The United States and Britain announced new sanctions against Russia as leaders of the Group of Seven (G7) major industrial nations began their summit in Japan on Friday.
London has said it plans to target Russian diamonds, while several news outlets have reported that Washington plans to go after entities that help Moscow evade existing sanctions.
Before their talks, the G7 heads of state and government laid wreaths in memory of the atomic bomb dropped on the Japanese city of Hiroshima at the end of World War II.
Restrictions on diamonds in Russia
On Twitter, UK Prime Minister Rishi Sunak announced a ban on Russian diamonds and the import of metals from Russia, including copper, aluminum and nickel.
Britain will also target an additional 86 individuals and companies involved in President Vladimir Putin’s “military-industrial complex,” Sunak’s government said, in addition to those involved in the energy, metals and shipping industries.
The G7 as a whole is expected to further tighten existing sanctions against Russia over its war in Ukraine and announce restrictions on multi-billion dollar exports of rough diamonds from Russia.
European Council President Charles Michel also said on Friday that the bloc wants to limit trade in diamonds with Russia.
New US sanctions on Russia
In fact, several media outlets quoted a senior US government official as saying that Washington had slapped on a new package of sanctions.
“All G7 members are preparing to implement new sanctions and export controls,” the official said. “But the United States will launch a large package of our own.”
The US measures include cutting off about 70 companies from Russia and other countries from exporting to the US, according to the unnamed official, adding that 300 sanctions against individuals, entities, ship and plane will be announced.
“It goes after the circumvention. It goes out for the financial facilitators, as well as the future energy and extractive capabilities of Russia and other actors that help support the war.”
German Chancellor Olaf Scholz said Berlin wanted pragmatic measures to prevent the tightening of sanctions imposed on Russia, appearing to fend off US calls for a broader ban on export.
The US is currently freezing Russian Central Bank funds, restricting banks’ access to SWIFT – the world’s dominant system of financial transactions – and sanctioning thousands of Russian companies, government officials said. , oligarchs and their families.

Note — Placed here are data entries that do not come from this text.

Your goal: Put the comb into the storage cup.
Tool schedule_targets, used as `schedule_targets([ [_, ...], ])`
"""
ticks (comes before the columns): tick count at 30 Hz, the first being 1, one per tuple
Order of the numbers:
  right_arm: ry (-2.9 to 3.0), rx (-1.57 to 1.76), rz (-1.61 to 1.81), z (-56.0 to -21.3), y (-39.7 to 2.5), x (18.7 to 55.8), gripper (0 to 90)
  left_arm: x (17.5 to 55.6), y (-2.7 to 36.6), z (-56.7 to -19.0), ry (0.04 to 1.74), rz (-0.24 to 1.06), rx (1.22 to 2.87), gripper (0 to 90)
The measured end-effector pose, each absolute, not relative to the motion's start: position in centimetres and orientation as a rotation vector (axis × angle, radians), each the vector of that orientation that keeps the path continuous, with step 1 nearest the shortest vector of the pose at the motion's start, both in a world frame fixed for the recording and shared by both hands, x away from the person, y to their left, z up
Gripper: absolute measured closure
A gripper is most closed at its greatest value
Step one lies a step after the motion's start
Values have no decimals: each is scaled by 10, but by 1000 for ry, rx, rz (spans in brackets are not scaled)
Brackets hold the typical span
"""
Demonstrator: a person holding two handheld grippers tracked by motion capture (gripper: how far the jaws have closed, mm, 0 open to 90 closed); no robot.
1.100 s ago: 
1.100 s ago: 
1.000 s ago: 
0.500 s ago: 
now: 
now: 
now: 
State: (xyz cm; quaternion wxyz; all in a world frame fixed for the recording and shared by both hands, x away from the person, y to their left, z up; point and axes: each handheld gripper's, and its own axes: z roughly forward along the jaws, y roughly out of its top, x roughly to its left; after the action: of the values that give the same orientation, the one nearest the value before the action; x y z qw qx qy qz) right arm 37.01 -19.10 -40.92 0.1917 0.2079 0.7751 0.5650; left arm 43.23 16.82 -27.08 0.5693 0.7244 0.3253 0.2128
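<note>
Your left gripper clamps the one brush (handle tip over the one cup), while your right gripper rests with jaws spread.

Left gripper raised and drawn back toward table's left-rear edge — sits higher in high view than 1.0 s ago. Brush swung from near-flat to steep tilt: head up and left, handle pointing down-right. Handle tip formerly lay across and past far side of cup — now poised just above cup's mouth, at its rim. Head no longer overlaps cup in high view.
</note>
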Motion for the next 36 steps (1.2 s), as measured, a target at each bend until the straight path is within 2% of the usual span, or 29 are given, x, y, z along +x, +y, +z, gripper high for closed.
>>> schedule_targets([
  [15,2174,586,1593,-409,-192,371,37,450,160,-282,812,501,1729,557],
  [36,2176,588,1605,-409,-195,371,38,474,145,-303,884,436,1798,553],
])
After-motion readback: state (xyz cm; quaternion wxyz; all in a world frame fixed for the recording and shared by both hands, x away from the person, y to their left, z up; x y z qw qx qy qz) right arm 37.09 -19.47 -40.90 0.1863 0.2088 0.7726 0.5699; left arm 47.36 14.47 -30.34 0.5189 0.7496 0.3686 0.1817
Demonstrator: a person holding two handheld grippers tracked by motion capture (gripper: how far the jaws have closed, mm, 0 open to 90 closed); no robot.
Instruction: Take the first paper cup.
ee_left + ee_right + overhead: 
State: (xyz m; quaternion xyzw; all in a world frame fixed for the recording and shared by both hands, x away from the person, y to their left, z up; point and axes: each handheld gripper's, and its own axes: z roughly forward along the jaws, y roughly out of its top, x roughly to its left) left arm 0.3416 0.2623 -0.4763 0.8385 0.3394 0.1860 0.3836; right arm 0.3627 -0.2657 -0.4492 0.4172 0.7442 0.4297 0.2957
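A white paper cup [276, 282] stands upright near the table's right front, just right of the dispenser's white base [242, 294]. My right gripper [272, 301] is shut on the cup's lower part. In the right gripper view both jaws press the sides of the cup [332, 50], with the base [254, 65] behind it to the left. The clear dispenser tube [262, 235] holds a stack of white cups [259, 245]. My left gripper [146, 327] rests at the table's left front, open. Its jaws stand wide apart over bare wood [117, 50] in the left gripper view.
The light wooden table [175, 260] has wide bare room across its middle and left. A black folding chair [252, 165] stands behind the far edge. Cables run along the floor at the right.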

US Treasury officials have traveled across Europe and Central Asia to pressure countries that still do business with the Kremlin to cut their financial ties.
G7 countries collectively imposed a $60 per barrel cap on Russian oil and diesel prices last year.
Tokyo calls for nuclear disarmament
As world leaders, including US President Joe Biden, laid wreaths at Hiroshima’s cenotaph on Friday, Japanese Prime Minister Fumio Kishida called for a world without nuclear weapons. . Kishida said success is his life’s work.
The US dropped a nuclear bomb on Hiroshima on August 6, 1945, to force the rapid surrender of Japan in World War II. An estimated 140,000 people died in the attack.
Some 78 years later, the nuclear threat remains high.
Russia has made thinly veiled threats to use nuclear weapons in a war in Ukraine to defend its “territorial integrity.”
China is also expanding its nuclear arsenal and North Korea has recently sparked fears of a new nuclear test with multiple missile launches.
Zelenskyy to attend the G7 summit in person – officially
Ukrainian President Volodymyr Zelenskyy will attend the G7 summit in Hiroshima in person on Sunday, a Ukrainian security official said on Friday.
“Very important matters will be decided there and therefore the presence of our president is very important to protect our interests,” Oleksiy Danilov, secretary of the National Security and Defense Council, told state television.
However, there was no formal announcement by Zelenskyy’s office.
Zelenskyy traveled to Berlin, Paris, Rome and London last week to drum up military support for the war effort against Russia.
Ahead of his talks with Chancellor Olaf Scholz on Sunday, Germany announced a new military aid commitment worth €2.7 billion ($2.91 billion) to Ukraine.